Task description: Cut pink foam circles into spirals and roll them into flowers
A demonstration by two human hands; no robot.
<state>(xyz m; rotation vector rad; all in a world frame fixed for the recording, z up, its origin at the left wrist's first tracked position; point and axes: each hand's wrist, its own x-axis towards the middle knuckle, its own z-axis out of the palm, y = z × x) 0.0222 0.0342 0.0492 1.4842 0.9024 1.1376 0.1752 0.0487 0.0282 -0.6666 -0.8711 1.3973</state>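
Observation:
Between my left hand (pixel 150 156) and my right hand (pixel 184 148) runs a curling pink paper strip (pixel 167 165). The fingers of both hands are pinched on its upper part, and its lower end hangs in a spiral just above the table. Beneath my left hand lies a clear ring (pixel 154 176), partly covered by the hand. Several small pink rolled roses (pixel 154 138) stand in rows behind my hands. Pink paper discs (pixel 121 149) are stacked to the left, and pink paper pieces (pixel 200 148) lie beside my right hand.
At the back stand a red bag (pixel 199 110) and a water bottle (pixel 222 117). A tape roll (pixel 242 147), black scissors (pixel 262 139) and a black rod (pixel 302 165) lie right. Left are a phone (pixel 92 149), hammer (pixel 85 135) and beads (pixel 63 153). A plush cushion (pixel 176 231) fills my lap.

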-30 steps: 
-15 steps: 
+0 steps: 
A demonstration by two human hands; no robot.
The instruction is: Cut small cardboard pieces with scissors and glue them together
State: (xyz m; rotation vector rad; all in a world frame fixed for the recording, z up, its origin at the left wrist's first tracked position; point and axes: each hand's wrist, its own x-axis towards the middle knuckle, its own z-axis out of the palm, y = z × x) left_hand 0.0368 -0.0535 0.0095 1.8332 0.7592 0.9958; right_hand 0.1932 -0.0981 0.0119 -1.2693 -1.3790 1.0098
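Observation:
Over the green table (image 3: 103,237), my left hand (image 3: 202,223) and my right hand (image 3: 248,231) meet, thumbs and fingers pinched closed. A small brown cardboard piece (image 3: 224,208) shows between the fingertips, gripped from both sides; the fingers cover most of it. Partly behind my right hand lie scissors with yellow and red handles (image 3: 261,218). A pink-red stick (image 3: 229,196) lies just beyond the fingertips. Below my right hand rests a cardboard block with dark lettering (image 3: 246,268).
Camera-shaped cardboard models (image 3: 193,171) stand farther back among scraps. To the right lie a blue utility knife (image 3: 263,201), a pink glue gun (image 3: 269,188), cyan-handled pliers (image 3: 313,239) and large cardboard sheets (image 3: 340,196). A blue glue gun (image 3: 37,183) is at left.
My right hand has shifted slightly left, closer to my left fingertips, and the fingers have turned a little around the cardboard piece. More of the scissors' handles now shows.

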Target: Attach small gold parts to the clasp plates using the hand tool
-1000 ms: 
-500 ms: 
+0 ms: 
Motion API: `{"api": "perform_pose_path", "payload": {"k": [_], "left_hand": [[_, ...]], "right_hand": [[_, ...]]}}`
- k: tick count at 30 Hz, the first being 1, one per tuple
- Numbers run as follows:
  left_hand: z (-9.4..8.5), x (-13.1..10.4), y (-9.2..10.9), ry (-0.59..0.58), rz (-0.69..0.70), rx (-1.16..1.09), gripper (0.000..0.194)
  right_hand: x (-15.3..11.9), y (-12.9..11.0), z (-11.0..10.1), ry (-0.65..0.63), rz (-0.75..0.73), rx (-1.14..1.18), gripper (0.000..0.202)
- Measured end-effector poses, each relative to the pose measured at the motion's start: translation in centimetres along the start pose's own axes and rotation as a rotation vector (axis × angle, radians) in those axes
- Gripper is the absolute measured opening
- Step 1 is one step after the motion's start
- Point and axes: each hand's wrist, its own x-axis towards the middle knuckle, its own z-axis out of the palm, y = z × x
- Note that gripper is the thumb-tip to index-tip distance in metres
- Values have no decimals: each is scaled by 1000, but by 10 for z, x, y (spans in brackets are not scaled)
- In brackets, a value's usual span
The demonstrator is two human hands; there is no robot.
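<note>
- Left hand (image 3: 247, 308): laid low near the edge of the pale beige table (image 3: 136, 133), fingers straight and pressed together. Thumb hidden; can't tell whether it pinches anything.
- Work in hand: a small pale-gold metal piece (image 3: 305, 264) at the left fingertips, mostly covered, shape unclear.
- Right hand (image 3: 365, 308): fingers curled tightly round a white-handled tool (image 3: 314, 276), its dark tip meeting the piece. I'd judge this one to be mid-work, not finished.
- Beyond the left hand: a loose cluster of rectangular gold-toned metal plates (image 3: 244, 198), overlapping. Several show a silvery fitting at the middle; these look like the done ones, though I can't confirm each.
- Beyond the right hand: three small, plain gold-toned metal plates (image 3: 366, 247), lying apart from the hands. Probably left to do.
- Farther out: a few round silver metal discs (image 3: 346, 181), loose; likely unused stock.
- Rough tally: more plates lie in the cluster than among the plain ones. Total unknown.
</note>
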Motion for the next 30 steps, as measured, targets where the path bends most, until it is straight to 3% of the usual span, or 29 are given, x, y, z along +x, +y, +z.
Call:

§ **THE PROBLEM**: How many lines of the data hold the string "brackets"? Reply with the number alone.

§ **RESPONSE AREA**: 2